**Exercise directions**
Determine how many lines of the material below include "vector", and reply with that number alone.

**Source data**
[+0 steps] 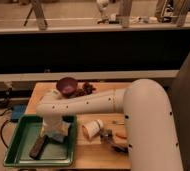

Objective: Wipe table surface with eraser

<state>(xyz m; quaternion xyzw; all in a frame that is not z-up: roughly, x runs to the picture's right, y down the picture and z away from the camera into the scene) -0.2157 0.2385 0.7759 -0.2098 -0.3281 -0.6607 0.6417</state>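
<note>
The eraser (pixel 38 147) is a dark oblong block lying in the green tray (pixel 19 152), near its front middle. My gripper (pixel 56 134) hangs from the white arm (pixel 88 104) and reaches down into the tray, just right of and behind the eraser. It sits over a pale blue-grey block (pixel 62 131) that it partly hides. The table surface (pixel 94 149) is a light tan wooden top; the tray covers its front left part.
A dark purple bowl (pixel 66 85) and a dark clump (pixel 88 89) sit at the table's back. A white cup (pixel 92 128) lies on its side right of the tray, with a small metal piece (pixel 107 135) and an orange item (pixel 121 135) beside it.
</note>
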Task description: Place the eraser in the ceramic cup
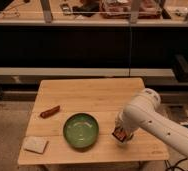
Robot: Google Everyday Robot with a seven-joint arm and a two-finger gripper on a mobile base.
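Observation:
My gripper (119, 134) hangs from the white arm (152, 120) over the right front part of the wooden table (87, 95), just right of the green bowl. It is shut on the eraser (118, 134), a small reddish-brown block that shows between the fingers, close above the tabletop. The ceramic cup is hidden behind the gripper and the arm.
A green bowl (80, 130) stands at the front middle of the table. A curved reddish sausage-like thing (50, 111) lies at the left. A pale square sponge (36, 144) lies at the front left corner. Dark shelving stands behind the table.

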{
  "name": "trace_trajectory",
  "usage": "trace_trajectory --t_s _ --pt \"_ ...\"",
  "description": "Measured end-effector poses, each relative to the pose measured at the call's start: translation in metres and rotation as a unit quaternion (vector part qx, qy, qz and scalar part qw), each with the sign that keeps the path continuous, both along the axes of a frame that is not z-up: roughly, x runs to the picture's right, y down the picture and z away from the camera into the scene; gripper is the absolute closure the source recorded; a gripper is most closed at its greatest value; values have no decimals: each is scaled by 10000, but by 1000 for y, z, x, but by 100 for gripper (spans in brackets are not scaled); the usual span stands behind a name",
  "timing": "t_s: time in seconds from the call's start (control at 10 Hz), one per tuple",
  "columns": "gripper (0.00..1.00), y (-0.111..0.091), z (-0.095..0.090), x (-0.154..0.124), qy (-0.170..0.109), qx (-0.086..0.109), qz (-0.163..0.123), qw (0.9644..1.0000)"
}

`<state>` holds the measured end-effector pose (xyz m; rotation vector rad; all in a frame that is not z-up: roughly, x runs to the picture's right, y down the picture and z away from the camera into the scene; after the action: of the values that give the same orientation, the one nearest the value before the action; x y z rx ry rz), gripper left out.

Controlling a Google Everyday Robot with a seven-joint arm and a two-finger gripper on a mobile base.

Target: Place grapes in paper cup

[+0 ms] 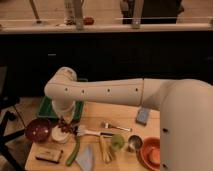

**Result of the task**
2